Rulon Jones

No. 75
- Position: Defensive end

Personal information
- Born: March 25, 1958 (age 68) Salt Lake City, Utah, U.S.
- Listed height: 6 ft 6 in (1.98 m)
- Listed weight: 260 lb (118 kg)

Career information
- High school: Weber (Pleasant View, Utah)
- College: Utah State
- NFL draft: 1980: 2nd round, 42nd overall pick

Career history
- Denver Broncos (1980–1988);

Awards and highlights
- First-team All-Pro (1986); Second-team All-Pro (1985); 2× Pro Bowl (1985, 1986); PFWA All-Rookie Team (1980); UPI AFL-AFC Player of the Year (1986); Second-team All-American (1979);

Career NFL statistics
- Sacks: 73.5
- Fumble recoveries: 10
- Safeties: 3
- Touchdowns: 1
- Stats at Pro Football Reference

= Rulon Jones =

American football player (born 1958)

Rulon Kent Jones (born March 25, 1958) is an American former professional football player who spent his entire career as a defensive end for the Denver Broncos of the National Football League (NFL).

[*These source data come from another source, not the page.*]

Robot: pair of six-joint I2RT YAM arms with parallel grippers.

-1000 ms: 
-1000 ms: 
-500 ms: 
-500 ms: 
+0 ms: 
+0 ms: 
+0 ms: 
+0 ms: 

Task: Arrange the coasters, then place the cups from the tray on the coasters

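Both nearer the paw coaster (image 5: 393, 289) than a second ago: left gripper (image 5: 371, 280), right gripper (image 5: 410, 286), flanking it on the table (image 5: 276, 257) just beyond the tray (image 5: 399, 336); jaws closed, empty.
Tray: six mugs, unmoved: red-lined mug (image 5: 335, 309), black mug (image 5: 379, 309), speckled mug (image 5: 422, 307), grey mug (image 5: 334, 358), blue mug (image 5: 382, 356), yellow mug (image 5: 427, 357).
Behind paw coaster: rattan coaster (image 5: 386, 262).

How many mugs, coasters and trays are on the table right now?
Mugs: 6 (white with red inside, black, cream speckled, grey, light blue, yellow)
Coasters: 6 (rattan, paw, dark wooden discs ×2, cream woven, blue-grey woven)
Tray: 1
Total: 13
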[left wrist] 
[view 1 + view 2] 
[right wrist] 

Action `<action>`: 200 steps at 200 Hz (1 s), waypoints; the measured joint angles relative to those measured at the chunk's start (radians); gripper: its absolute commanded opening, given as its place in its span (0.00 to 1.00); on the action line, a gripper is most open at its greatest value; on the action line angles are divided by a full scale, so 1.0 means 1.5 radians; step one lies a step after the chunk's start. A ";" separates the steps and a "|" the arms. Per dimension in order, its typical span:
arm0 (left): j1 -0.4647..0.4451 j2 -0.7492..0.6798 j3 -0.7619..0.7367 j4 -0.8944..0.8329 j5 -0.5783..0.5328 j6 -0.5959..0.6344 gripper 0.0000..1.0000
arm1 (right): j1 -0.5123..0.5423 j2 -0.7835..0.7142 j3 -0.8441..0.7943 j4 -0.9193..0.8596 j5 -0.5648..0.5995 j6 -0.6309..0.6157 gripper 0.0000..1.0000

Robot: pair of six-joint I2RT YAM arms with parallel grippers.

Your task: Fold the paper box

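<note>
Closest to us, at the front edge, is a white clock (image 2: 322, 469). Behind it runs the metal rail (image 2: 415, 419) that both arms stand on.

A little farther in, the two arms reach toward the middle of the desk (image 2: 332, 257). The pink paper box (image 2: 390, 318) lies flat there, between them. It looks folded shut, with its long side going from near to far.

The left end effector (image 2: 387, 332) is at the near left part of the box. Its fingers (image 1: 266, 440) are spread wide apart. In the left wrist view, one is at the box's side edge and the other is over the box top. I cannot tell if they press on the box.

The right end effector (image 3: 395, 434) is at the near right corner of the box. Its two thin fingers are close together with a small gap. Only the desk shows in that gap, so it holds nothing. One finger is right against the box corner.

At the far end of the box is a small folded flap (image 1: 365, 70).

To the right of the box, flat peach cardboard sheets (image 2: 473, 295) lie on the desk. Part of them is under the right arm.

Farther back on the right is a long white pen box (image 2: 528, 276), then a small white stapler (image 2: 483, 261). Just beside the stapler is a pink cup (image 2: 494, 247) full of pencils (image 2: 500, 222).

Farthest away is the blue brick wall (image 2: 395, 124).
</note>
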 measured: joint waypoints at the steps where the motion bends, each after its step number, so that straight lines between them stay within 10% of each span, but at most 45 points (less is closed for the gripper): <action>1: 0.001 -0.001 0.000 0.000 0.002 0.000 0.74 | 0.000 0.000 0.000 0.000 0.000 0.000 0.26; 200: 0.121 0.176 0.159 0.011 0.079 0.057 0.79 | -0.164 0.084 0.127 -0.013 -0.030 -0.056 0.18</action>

Jones played college football for the Utah State Aggies and was selected by the Broncos in the 1980 NFL draft. During his career, Jones played in 129 games and recorded 52.5 official quarterback sacks. Sacks were an unofficial statistic in his first two seasons, when he had 11 1/2 in 1980 and 9 1/2 in 1981.

During the 1986 season, he was named the UPI AFL-AFC Player of the Year on defense.

Rulon Davis was named after Jones and would also go on to play with the Broncos in the 2000s. Jones retired after the 1988 season.